TASK OBJECTIVE: Among these entries, count the lines containing the word "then" and answer with only the number.

** PROVIDED RECORDS follows **

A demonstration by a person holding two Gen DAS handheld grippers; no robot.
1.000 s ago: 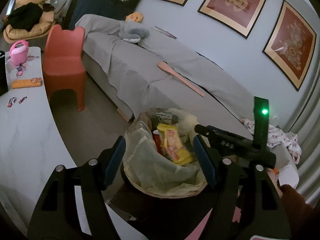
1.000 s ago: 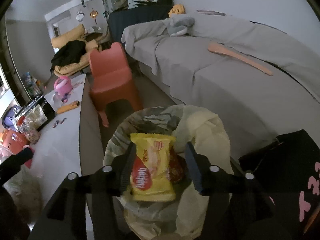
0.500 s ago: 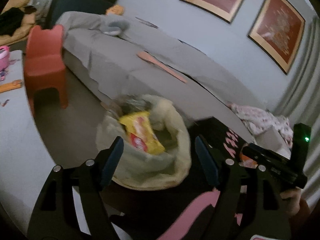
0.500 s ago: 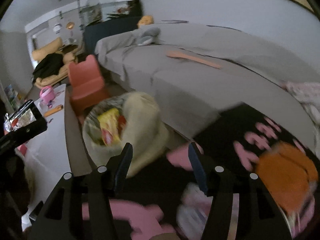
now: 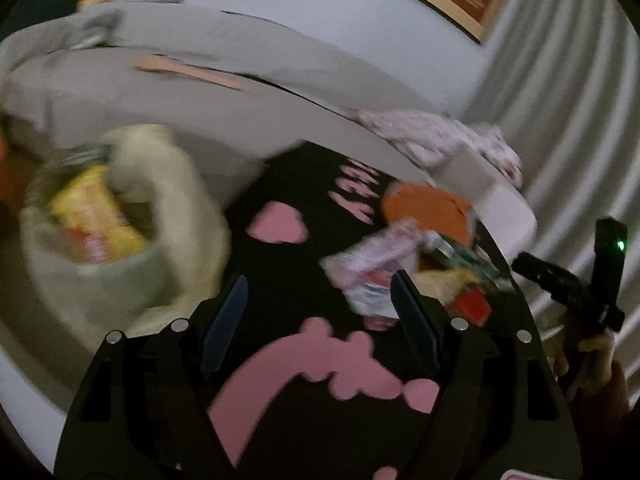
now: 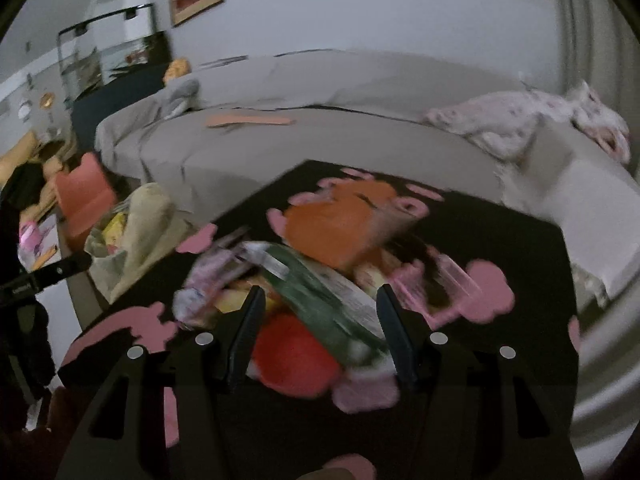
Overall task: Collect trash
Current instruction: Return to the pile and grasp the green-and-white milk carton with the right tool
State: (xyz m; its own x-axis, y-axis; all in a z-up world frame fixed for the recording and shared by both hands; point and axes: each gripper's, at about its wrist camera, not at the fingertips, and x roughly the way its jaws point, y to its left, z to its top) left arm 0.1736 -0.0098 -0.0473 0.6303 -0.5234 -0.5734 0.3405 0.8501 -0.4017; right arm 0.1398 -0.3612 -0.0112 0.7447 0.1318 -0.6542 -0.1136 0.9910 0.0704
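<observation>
Several pieces of litter remained to be gathered, by my judgement, while some of the job was already done: the pale yellow plastic-lined trash bag (image 5: 120, 216) stood open with a yellow snack packet (image 5: 94, 216) and other wrappers showing inside it. In the left wrist view the bag sat ahead and to the left of the left tool (image 5: 318, 320), whose blue-padded jaws stood wide with nothing between them.

The pile of loose wrappers (image 6: 304, 280) lay on the black worktop with pink cartoon shapes (image 6: 520, 240), directly ahead of the right tool (image 6: 318, 328). Its jaws were also spread and gripped nothing, though the nearest litter sat just beyond the fingertips and showed in the gap between them. From the left tool the same pile lay ahead and to the right.

The litter was blurred, so only rough looks can be given: a dark green and white crinkled packet (image 6: 320, 292) slanting across the heap, a bright red wrapper (image 6: 292, 356) nearest the right tool, a pinkish-white foil pouch (image 6: 208, 280) off to its left, some yellow scraps, and a larger orange shape (image 6: 340, 220) at the far side. All looked thin, light and crumpled, likely to slip or spring when pinched. Whether the orange shape was litter or part of the printed cover I could not tell.
</observation>
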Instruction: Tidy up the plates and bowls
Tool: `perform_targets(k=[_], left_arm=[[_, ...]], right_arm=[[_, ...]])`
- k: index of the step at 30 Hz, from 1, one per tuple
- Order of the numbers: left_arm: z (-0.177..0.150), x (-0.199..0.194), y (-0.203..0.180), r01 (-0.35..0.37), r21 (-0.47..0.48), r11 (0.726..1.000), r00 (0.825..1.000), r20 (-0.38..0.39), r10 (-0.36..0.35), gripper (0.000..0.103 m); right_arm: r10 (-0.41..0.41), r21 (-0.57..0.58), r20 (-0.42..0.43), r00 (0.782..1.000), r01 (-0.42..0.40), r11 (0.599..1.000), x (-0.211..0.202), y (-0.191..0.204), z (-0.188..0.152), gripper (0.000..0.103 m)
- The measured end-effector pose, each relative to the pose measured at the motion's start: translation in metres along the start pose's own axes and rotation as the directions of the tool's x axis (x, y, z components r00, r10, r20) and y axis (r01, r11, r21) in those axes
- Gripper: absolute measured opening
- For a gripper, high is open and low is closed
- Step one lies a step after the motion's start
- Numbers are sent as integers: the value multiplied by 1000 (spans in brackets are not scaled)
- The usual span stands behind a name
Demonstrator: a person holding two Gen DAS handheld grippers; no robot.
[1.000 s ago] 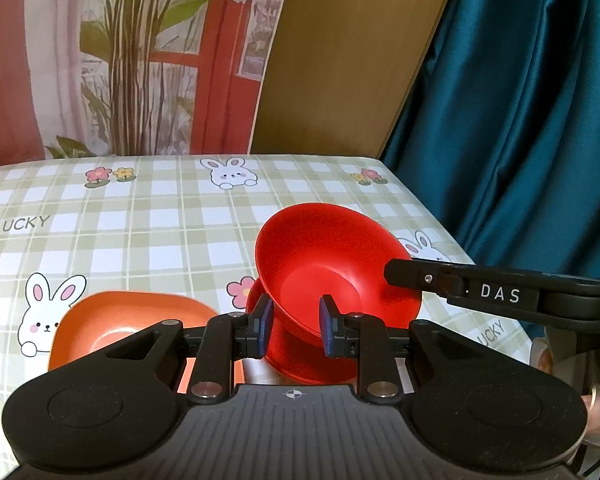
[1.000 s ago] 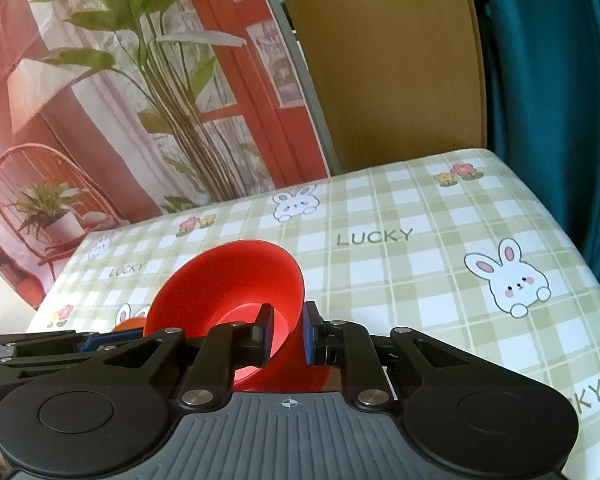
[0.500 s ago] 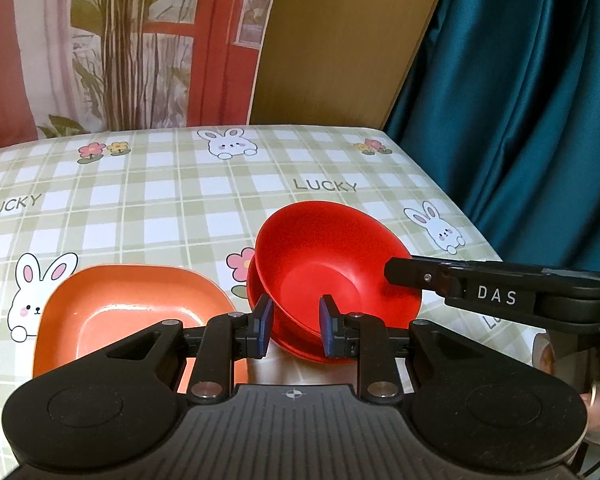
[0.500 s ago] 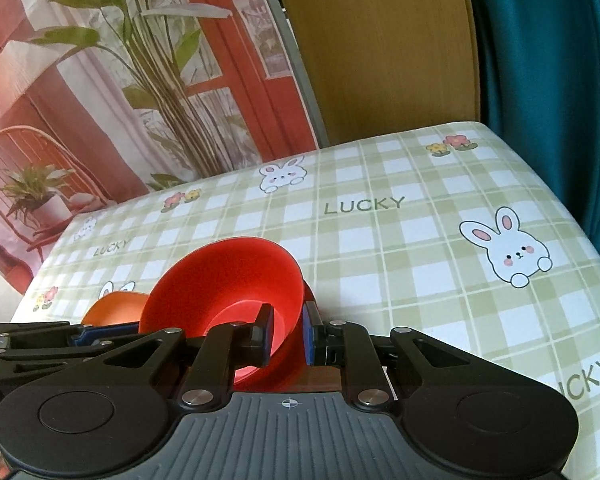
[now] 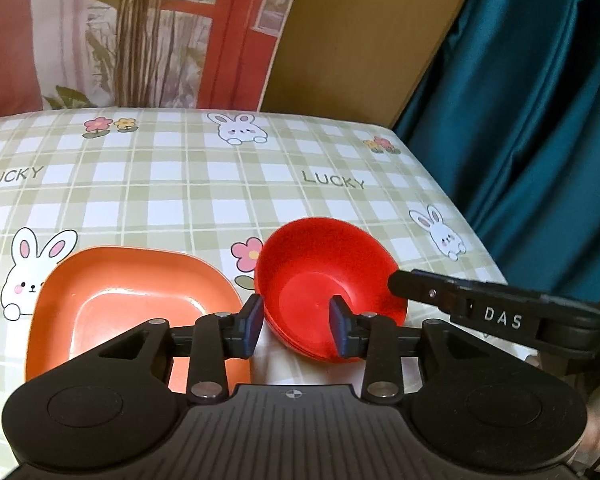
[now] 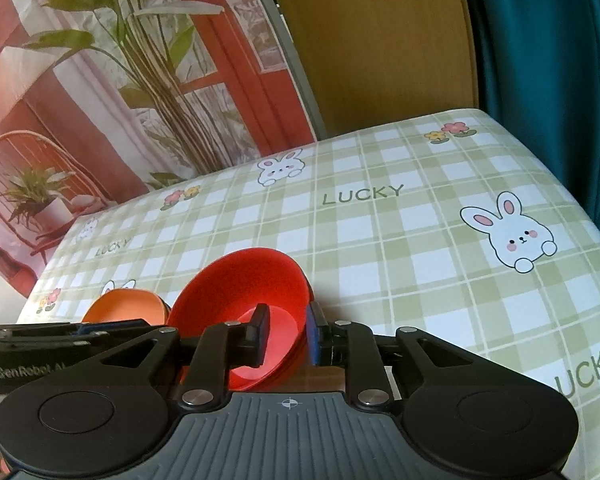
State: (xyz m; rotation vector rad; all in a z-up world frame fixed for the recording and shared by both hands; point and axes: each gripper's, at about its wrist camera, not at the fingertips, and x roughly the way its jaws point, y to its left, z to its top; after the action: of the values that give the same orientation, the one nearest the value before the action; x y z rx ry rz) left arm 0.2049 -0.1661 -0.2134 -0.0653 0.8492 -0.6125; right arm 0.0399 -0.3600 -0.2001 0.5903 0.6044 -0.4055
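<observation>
A stack of red bowls (image 5: pixel 324 276) sits nested on the checked tablecloth; it also shows in the right wrist view (image 6: pixel 244 292). An orange square plate (image 5: pixel 132 300) lies just left of it, seen small in the right wrist view (image 6: pixel 124 308). My left gripper (image 5: pixel 296 328) is open, its fingers straddling the stack's near left rim. My right gripper (image 6: pixel 286 334) straddles the stack's right rim, its jaws a little apart from the wall.
The table's right edge (image 5: pixel 460 208) runs close to the bowls, with a teal curtain (image 5: pixel 540 120) beyond it. A wooden board (image 5: pixel 360 40) and a printed backdrop stand behind the table.
The top red bowl has come down from a tilt and now nests level in the stack. Both grippers' jaws have widened, letting go of the rim.
</observation>
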Motion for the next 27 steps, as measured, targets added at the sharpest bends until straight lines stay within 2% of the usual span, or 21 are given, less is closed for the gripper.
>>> perform_targets(k=[8, 15, 27], left_arm=[[7, -2, 10, -17, -62, 998, 999, 29, 19, 38], [5, 2, -1, -49, 5, 999, 998, 46, 48, 38], [6, 15, -4, -65, 20, 998, 998, 17, 65, 37]], right_arm=[[-6, 34, -7, 1000, 6, 999, 8, -8, -2, 21], [9, 66, -48, 999, -6, 998, 21, -16, -10, 21], [56, 102, -38, 998, -52, 993, 25, -27, -13, 20]])
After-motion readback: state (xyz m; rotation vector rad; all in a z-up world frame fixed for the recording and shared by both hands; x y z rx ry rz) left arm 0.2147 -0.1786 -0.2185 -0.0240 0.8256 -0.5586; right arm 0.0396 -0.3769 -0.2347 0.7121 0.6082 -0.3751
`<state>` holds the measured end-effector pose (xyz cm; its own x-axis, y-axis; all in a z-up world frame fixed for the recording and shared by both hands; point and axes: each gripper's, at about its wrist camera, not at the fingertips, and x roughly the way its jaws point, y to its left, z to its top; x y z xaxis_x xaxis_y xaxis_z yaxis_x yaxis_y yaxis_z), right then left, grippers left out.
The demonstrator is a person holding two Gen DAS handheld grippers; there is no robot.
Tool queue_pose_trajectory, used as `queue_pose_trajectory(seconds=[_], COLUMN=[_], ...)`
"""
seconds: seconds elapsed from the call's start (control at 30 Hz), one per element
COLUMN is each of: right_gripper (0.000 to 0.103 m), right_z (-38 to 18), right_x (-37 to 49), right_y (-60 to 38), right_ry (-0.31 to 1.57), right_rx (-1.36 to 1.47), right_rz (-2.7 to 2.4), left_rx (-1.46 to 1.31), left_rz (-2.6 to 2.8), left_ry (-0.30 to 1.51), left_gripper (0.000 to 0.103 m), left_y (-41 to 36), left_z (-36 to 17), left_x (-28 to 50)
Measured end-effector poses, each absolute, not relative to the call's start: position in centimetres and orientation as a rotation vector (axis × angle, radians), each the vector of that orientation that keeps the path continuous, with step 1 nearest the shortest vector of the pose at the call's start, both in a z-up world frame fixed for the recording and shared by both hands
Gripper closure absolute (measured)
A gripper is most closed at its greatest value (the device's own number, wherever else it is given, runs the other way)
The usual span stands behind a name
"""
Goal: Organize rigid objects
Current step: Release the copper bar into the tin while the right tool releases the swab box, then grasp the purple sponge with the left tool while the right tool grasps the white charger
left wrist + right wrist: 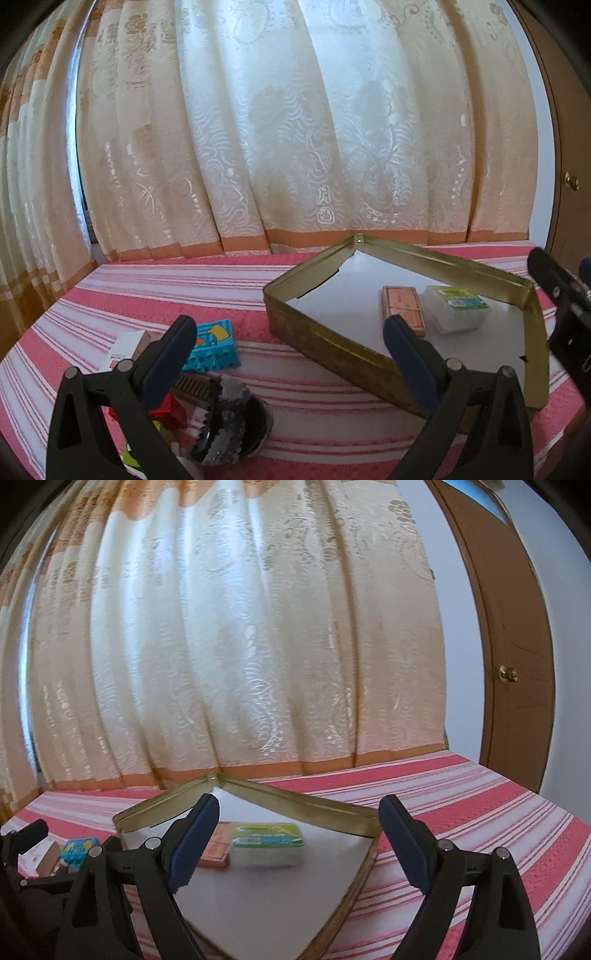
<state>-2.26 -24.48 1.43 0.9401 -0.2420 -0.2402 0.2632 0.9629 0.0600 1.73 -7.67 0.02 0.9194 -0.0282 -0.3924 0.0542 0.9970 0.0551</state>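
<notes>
Two items, an orange box [403, 309] and a clear plastic case [455, 307], are already laid in the gold tin [317, 341] on the bed [332, 417]. Both the left hand-held gripper [290, 343] and the right hand-held gripper [299, 825] are spread and empty, probably so the blue box [214, 345] can be taken next.

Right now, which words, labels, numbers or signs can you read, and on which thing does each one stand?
None can be read for certain.
White carton: dark print, too small.
Clear plastic box: green label, blurred.
Blue box: picture only, no readable text.
Curtain: woven seal-like mark, unreadable.
</notes>
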Motion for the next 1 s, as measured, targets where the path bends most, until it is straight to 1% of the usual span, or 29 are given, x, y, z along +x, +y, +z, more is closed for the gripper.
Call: queue_pose_trajectory(seconds=[0.23,0.5,1.0], right_gripper=[0.013,0.013,0.013], right_z=[1.3,1.1,0.0], right_x=[-2.8,-3.0,-2.8], right_y=[-23.1,-21.3,-15.4], right_ry=[0.25,0.279,0.406], right_rx=[0.088,0.088,0.031], right_rz=[-0.206,-0.122,0.186], left_rx=[0.056,0.112,0.108], left_rz=[-0.059,-0.065,0.053], left_ry=[0.398,0.422,0.522], left_gripper=[0.0,0.0,0.0], left_y=[-6.8,-6.0,2.6], left_z=[0.0,-0.3,-1.5], left_x=[0.7,-0.7,-2.5])
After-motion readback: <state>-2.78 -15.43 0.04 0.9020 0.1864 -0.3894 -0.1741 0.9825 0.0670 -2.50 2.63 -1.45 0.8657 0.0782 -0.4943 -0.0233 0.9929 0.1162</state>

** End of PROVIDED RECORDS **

RESULT OF THIS TASK: 2